Full Review
Practice Fusion has had a complicated journey. It launched as a free, cloud-based EMR that attracted a large user base by eliminating the upfront cost barrier that kept many small practices on paper charts. That free model, as it turned out, was sustained in part through practices that raised serious ethical questions, culminating in a Department of Justice settlement. The platform is now a paid product under the Veradigm umbrella, and while the overt ethical issues have been addressed, the legacy of those decisions lingers in the medical community's collective memory.
The DPC Workflow Mismatch
The fundamental problem with using Practice Fusion in a DPC setting is that the entire system was architected around the assumption that every encounter exists within an insurance billing context. Opening a new encounter prompts you for insurance information. Closing an encounter pushes you toward claim generation. Clinical decision support, such as it exists, is oriented around coding optimization rather than clinical quality. For a DPC practice that has deliberately stepped outside the insurance model, these constant reminders of a world you have left behind create a low-grade friction that accumulates into meaningful frustration over the course of a busy clinic day.
Clinical Documentation
Setting aside the DPC fit issues, Practice Fusion's clinical documentation capabilities are adequate in a basic sense. The SOAP note structure is standard, templates are available and customizable, and the system captures the clinical information you need to document. But adequate is not what physicians should be settling for in 2026. There is no AI assistance of any kind. No ambient scribing, no smart suggestions, no automated anything. You type, you click, you navigate menus. The experience feels frozen in 2015, which is when the platform's core interface was last meaningfully updated.

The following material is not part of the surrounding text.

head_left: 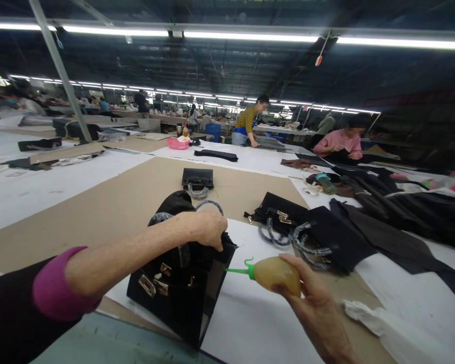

E-Prescribing: A Modest Strength
One area where Practice Fusion performs reasonably well is e-prescribing. The platform supports EPCS for controlled substances, connects to a broad pharmacy network, and the prescribing workflow is straightforward enough to avoid being a source of daily frustration. This is a feature that many EMR systems handle competently, however, so it does not represent a meaningful differentiator.
The Trust Factor
For DPC physicians, who have often chosen the direct care model specifically because they want to practice medicine with integrity and put patients first, the question of vendor trustworthiness carries particular weight. Practice Fusion's history with pharmaceutical company relationships and data practices is a matter of public record and legal settlement, and while the current ownership has taken steps to address these issues, the philosophical alignment between a DPC practice and this particular vendor feels inherently strained. When purpose-built DPC platforms exist that were founded by physicians who share your values and understand your model, the pragmatic and philosophical case for choosing Practice Fusion is difficult to make.